_WORK TO COMPLETE_
Return the material exactly, first line through the line containing "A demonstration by", and nothing more. Pictures stay out.

_SUPPLIED DATA_

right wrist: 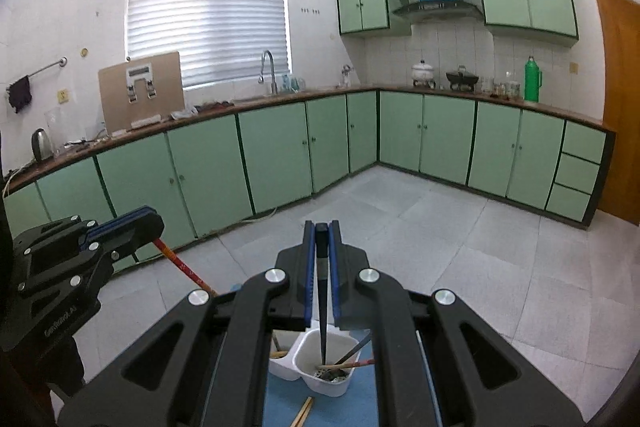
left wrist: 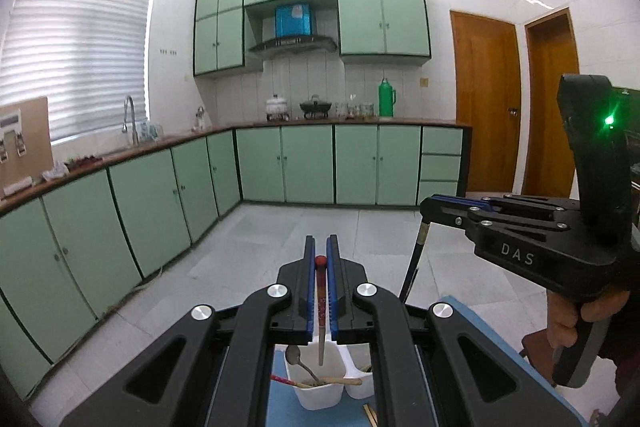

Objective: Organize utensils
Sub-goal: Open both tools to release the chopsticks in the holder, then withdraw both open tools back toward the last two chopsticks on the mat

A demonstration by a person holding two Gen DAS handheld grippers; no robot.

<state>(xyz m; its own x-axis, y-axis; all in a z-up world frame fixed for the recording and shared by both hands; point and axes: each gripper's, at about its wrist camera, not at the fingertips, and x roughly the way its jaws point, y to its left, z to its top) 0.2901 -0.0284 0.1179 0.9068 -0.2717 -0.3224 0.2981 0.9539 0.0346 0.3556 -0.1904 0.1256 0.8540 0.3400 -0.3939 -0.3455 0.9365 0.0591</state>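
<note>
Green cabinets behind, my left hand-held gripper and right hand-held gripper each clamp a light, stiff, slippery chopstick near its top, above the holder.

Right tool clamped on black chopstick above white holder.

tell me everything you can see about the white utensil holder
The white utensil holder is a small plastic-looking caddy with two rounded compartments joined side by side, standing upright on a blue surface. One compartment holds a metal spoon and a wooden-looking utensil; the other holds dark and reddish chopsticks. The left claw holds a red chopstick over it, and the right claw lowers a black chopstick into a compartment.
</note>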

_COMPLETED EXERCISE_
right wrist: 
left wrist: 

Objective: Organize utensils
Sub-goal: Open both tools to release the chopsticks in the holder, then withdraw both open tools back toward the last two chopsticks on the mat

A demonstration by a person holding two Gen DAS handheld grippers; no robot.

The response to this exercise is now finished.